Hooks can also be set as pipeline defaults (see pipeline defaults). Assets inherit default pre and post hooks independently - defining only pre hooks on an asset will still inherit default post hooks.
- Type:
Object
columns
This is a list that contains all the columns defined with the asset, along with their quality checks and other metadata. Refer to the columns documentation for more details.
custom_checks
This is a list of custom data quality checks that are applied to an asset.
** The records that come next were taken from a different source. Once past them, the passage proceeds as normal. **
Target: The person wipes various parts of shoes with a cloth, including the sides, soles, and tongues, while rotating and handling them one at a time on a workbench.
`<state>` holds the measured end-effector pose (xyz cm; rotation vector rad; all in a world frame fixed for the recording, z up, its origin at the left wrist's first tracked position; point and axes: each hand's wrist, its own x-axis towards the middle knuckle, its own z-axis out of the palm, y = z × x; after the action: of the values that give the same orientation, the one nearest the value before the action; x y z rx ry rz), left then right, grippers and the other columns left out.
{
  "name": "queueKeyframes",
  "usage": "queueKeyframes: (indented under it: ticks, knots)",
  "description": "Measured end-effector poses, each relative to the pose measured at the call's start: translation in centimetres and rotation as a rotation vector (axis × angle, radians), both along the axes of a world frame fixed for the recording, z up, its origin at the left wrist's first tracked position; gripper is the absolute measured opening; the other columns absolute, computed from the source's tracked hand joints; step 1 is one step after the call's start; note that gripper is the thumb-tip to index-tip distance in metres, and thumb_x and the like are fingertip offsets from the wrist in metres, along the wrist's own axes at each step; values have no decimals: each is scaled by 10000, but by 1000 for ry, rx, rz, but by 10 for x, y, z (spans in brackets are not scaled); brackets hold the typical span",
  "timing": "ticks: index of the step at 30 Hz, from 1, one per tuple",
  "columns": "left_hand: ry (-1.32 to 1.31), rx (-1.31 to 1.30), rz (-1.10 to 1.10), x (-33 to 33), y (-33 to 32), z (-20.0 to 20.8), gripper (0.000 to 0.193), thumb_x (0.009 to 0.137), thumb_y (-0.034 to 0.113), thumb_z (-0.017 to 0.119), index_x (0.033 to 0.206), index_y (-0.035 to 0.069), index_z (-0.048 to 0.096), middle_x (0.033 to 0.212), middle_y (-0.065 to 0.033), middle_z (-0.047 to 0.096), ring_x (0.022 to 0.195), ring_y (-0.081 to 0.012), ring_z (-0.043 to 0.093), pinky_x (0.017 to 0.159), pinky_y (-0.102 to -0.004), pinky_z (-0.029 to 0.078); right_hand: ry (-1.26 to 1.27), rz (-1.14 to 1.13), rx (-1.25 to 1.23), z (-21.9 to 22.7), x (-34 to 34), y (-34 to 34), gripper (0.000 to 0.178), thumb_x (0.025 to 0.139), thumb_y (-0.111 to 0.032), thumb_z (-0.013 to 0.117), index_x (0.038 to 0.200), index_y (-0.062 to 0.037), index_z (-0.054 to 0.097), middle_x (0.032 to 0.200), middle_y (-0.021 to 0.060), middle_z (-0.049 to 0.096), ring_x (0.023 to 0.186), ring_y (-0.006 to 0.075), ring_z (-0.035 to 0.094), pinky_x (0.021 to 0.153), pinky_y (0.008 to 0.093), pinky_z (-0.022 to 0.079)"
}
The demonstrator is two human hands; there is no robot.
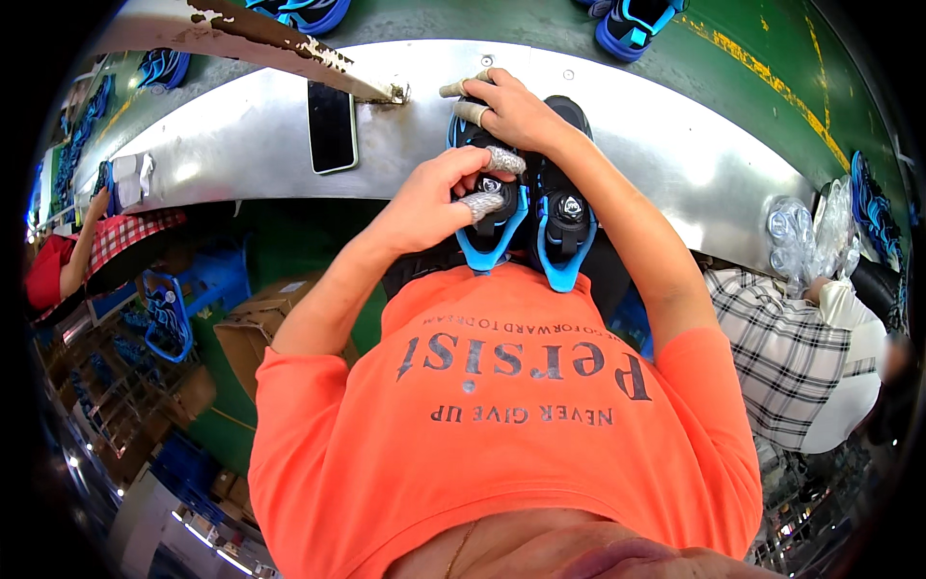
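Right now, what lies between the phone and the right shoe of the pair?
In the head view, the left shoe, with the left hand and right hand at it, lies between the right shoe and the phone, plus metal bench.

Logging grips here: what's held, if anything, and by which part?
The left-side shoe: left hand around its dial; right hand at its toe, grip unclear.
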<state>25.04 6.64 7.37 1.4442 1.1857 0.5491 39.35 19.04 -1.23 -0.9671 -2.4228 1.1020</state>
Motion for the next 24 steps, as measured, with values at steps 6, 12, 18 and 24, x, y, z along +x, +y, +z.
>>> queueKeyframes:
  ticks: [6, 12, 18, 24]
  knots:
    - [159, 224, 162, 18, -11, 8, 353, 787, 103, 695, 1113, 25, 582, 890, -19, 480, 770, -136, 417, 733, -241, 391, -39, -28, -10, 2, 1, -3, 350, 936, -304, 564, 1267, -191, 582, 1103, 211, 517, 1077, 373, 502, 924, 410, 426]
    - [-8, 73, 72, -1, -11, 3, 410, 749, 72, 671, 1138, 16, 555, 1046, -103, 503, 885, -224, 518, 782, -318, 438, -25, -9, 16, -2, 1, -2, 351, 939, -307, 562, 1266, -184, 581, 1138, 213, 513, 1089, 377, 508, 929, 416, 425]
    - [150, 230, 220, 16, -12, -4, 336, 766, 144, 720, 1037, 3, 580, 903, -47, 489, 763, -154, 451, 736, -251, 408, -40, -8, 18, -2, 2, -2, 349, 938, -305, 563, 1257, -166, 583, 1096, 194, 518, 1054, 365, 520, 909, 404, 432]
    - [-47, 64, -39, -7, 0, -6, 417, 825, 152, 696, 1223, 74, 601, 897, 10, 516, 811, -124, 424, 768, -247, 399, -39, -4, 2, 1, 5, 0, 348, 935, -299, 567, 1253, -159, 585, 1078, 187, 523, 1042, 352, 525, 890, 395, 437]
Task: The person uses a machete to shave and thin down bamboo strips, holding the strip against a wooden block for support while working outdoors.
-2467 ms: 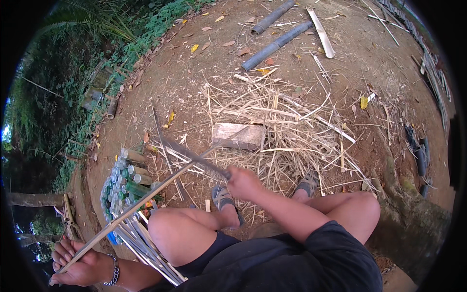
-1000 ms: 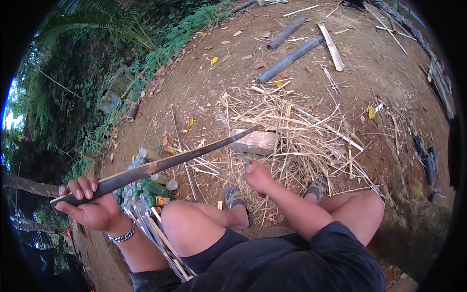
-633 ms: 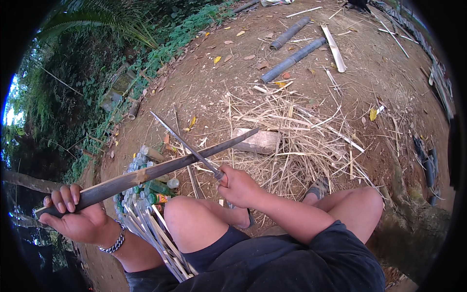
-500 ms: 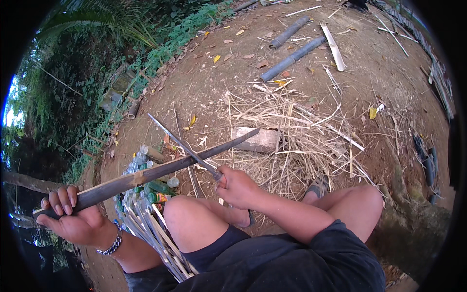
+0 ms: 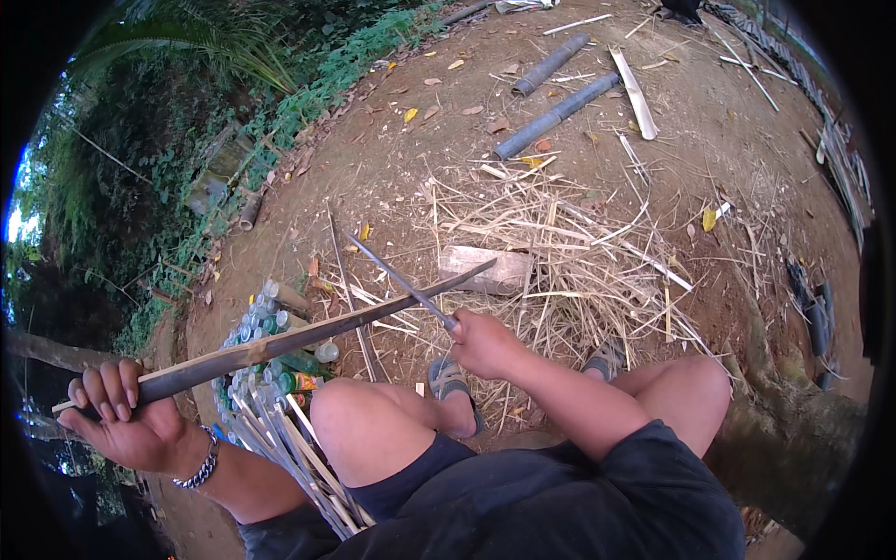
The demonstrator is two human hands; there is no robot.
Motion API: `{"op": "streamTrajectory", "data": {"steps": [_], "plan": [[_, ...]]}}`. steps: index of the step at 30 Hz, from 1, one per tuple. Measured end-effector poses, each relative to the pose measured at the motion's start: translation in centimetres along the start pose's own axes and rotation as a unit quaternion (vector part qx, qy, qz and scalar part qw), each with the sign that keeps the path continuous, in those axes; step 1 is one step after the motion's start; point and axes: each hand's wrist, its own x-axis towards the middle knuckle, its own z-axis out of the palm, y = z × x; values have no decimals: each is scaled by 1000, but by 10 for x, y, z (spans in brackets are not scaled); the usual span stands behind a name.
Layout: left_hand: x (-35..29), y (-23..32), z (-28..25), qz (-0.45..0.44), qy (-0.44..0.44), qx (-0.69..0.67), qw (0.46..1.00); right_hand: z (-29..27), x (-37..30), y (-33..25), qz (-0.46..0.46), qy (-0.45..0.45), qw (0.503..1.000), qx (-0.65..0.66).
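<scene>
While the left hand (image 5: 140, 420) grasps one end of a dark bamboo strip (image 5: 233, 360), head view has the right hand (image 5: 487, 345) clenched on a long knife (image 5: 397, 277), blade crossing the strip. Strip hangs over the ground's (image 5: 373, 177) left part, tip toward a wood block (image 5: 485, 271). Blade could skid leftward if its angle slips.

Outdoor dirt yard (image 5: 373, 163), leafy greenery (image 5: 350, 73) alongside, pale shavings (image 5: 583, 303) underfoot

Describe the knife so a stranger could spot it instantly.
Find the person's black shirt, then follow the right forearm to the right hand. The long knife juts up-left from it, slim and gray, narrower than the dark, pale-edged bamboo strip it crosses.
</scene>
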Motion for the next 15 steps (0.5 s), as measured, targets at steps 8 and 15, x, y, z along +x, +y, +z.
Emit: {"op": "streamTrajectory", "data": {"steps": [8,15], "plan": [[3,-2,7,3,-3,6,1000,14,9,35,39,8,999,-32],[9,-5,5,1,-16,-7,1000,4,10,49,73,2,997,-39]]}}
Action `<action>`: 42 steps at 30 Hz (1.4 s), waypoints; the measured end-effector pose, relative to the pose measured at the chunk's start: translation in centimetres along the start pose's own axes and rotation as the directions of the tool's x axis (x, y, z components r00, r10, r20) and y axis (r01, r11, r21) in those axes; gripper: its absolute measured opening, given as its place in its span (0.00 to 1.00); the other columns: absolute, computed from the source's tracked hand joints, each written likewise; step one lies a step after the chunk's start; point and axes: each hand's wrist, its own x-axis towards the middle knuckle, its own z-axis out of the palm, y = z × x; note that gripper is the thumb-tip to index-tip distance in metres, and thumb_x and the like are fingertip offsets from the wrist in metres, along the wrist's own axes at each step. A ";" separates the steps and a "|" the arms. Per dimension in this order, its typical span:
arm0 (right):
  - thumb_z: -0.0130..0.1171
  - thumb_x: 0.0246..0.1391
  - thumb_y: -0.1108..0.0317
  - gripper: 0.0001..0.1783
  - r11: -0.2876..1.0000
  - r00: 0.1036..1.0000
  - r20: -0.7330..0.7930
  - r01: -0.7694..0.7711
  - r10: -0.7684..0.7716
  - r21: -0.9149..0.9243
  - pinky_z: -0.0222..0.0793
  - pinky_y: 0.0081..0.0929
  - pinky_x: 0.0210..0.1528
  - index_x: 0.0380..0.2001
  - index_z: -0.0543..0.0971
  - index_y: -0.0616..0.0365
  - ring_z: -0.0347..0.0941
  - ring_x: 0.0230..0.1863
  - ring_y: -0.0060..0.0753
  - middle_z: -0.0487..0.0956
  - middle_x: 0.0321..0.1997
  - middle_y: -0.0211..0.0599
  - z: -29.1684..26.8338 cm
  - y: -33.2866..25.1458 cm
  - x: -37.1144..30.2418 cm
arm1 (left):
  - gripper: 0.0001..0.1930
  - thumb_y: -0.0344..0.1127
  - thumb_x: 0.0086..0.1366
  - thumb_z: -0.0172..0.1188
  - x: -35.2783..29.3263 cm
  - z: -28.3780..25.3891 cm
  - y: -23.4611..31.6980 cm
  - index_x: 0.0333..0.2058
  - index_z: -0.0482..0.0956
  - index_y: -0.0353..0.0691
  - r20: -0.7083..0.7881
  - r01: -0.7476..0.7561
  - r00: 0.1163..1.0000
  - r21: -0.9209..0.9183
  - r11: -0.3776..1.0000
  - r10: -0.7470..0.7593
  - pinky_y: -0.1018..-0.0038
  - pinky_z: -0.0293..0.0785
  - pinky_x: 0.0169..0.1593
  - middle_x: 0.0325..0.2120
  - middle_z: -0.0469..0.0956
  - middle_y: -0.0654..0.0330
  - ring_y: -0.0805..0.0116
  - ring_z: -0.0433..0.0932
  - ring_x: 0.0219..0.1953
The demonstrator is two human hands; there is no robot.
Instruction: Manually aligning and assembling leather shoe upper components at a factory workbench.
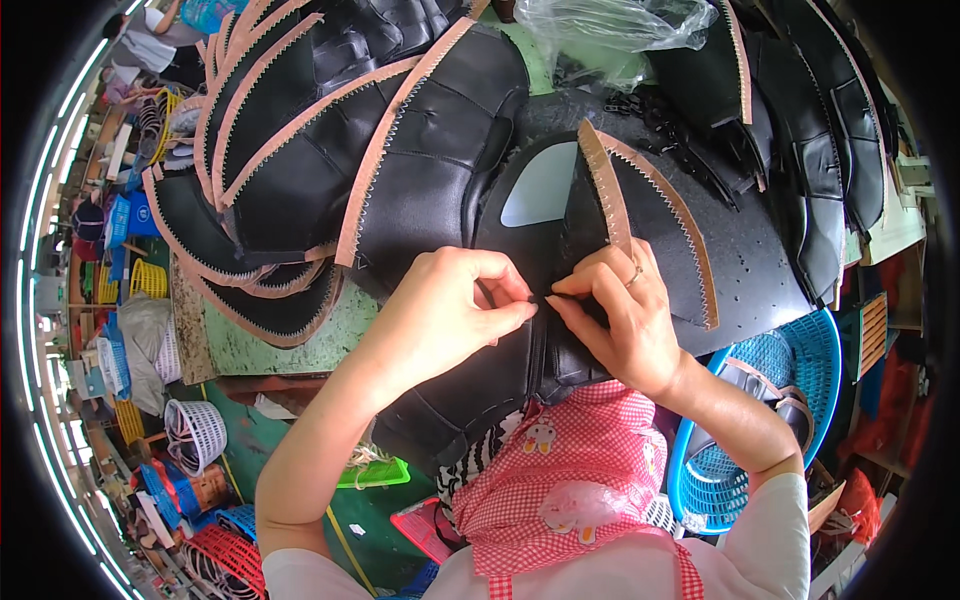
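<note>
A big pile of black pieces with tan zigzag edges [330, 150] lies on the green surface [260, 345] above the left hand. A blue basket [760, 420] sits below the right hand. Both hands pinch one black piece [560, 220]: the left hand [450, 310] and the right hand [615, 315] meet fingertip to fingertip at its middle.

Two hands [540, 310], one blue basket [745, 440] — one plastic bag [610, 30]
</note>
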 end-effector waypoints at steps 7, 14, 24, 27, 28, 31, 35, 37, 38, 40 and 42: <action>0.72 0.46 0.71 0.12 1.000 1.000 0.004 -0.011 0.011 0.005 0.68 0.41 0.50 0.34 0.80 0.55 0.73 0.42 0.44 0.74 0.35 0.34 0.0 -0.1 0.0 | 0.06 0.29 0.64 0.68 0.1 0.5 0.2 0.34 0.82 0.31 -0.023 -0.011 1.000 0.040 0.999 0.012 0.82 0.72 0.28 0.23 0.81 0.64 0.82 0.77 0.23; 0.72 0.46 0.71 0.12 1.000 1.000 0.011 -0.013 0.013 0.004 0.68 0.41 0.51 0.34 0.80 0.55 0.73 0.43 0.44 0.74 0.35 0.34 -0.3 -0.2 0.0 | 0.06 0.29 0.65 0.68 0.0 0.4 0.2 0.34 0.83 0.31 -0.035 -0.006 0.999 0.042 0.999 0.008 0.81 0.72 0.27 0.23 0.81 0.65 0.82 0.77 0.23; 0.71 0.46 0.71 0.12 1.000 0.999 0.040 0.026 -0.027 0.017 0.69 0.40 0.51 0.35 0.81 0.56 0.73 0.43 0.43 0.74 0.36 0.35 -0.7 -0.2 0.4 | 0.06 0.29 0.65 0.67 -0.1 0.6 0.2 0.36 0.82 0.31 -0.061 -0.030 0.998 0.075 0.997 0.034 0.81 0.74 0.28 0.24 0.82 0.64 0.80 0.78 0.23; 0.71 0.46 0.71 0.12 0.998 0.996 0.063 0.057 -0.058 0.015 0.70 0.39 0.49 0.35 0.81 0.56 0.73 0.42 0.43 0.74 0.36 0.35 -0.9 0.0 0.6 | 0.07 0.29 0.65 0.67 -0.1 0.7 0.2 0.36 0.82 0.30 -0.069 -0.017 0.997 0.095 0.995 0.023 0.80 0.75 0.29 0.24 0.82 0.63 0.79 0.79 0.23; 0.71 0.46 0.71 0.12 0.997 0.994 0.077 0.076 -0.076 0.013 0.70 0.39 0.48 0.35 0.81 0.56 0.73 0.41 0.43 0.74 0.36 0.35 -1.1 0.0 0.7 | 0.06 0.29 0.65 0.66 -0.1 0.7 0.2 0.36 0.82 0.30 -0.072 -0.026 0.997 0.091 0.995 0.033 0.80 0.75 0.29 0.24 0.82 0.62 0.79 0.80 0.24; 0.70 0.46 0.72 0.11 0.995 0.989 0.107 0.099 -0.098 0.001 0.71 0.37 0.46 0.34 0.80 0.57 0.73 0.40 0.42 0.74 0.36 0.35 -1.6 -0.2 1.3 | 0.06 0.28 0.65 0.66 -0.2 0.8 0.2 0.35 0.82 0.30 -0.086 -0.040 0.995 0.092 0.995 0.048 0.80 0.76 0.30 0.24 0.82 0.61 0.78 0.80 0.24; 0.70 0.46 0.72 0.10 0.993 0.980 0.163 0.115 -0.110 -0.023 0.71 0.35 0.45 0.33 0.79 0.57 0.72 0.40 0.41 0.73 0.36 0.35 -2.1 -0.5 2.1 | 0.05 0.27 0.64 0.65 -0.4 1.0 0.1 0.35 0.82 0.30 -0.110 -0.042 0.992 0.110 0.993 0.054 0.80 0.76 0.30 0.24 0.83 0.61 0.77 0.81 0.24; 0.67 0.46 0.73 0.10 0.989 0.968 0.214 0.144 -0.134 -0.033 0.71 0.34 0.44 0.33 0.78 0.57 0.72 0.39 0.40 0.72 0.35 0.35 -2.5 -0.7 2.7 | 0.05 0.27 0.64 0.65 -0.4 1.1 0.3 0.35 0.82 0.30 -0.115 -0.040 0.992 0.117 0.992 0.054 0.79 0.77 0.30 0.24 0.83 0.60 0.76 0.82 0.25; 0.67 0.46 0.73 0.10 0.989 0.967 0.214 0.145 -0.135 -0.033 0.71 0.34 0.44 0.33 0.78 0.57 0.72 0.39 0.40 0.72 0.35 0.35 -2.6 -0.7 2.9 | 0.06 0.27 0.64 0.65 -0.4 1.1 0.4 0.35 0.81 0.30 -0.118 -0.038 0.992 0.124 0.992 0.053 0.79 0.77 0.30 0.24 0.83 0.60 0.76 0.82 0.25; 0.64 0.46 0.72 0.09 0.984 0.952 0.273 0.163 -0.140 -0.065 0.72 0.34 0.45 0.33 0.77 0.57 0.72 0.38 0.39 0.72 0.35 0.35 -2.9 -0.8 3.3 | 0.06 0.27 0.64 0.65 -0.4 1.2 0.2 0.34 0.81 0.30 -0.119 -0.033 0.992 0.123 0.992 0.047 0.79 0.77 0.31 0.25 0.83 0.60 0.75 0.82 0.25; 0.62 0.45 0.72 0.08 0.980 0.946 0.282 0.186 -0.160 -0.068 0.72 0.34 0.45 0.32 0.77 0.58 0.72 0.39 0.39 0.72 0.35 0.35 -2.9 -0.9 3.7 | 0.06 0.28 0.64 0.66 -0.3 1.2 0.1 0.34 0.81 0.29 -0.119 -0.027 0.992 0.121 0.992 0.042 0.78 0.78 0.31 0.25 0.83 0.60 0.75 0.83 0.25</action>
These checks allow you to define custom data quality checks in SQL, enabling you to encode any business logic into quality checks that might require more power.
custom_checks:
- name: Client X has 15 credits calculated for June 2024
description: This client had a problem previously, therefore we want to ensure the numbers make sense, see the ticket ACME-1234 for more details.
value: 15
query: |
SELECT
count(*)
FROM `tier2.client_credits`
where client="client_x"
and date_trunc(StartDateDt, month) = "2024-06-01"
and credits_spent = 1
blocking: true| Field | Type | Default | Description |
|---|---|---|---|
name | str | - | A descriptive name for the check. |
description | str | "" | A human-readable description of what the check validates. |
query | str | - | The SQL query to execute. |
value | int | 0 | The expected integer value the query should return to pass. |
blocking | bool | false | Whether a failure of this check should block downstream assets. |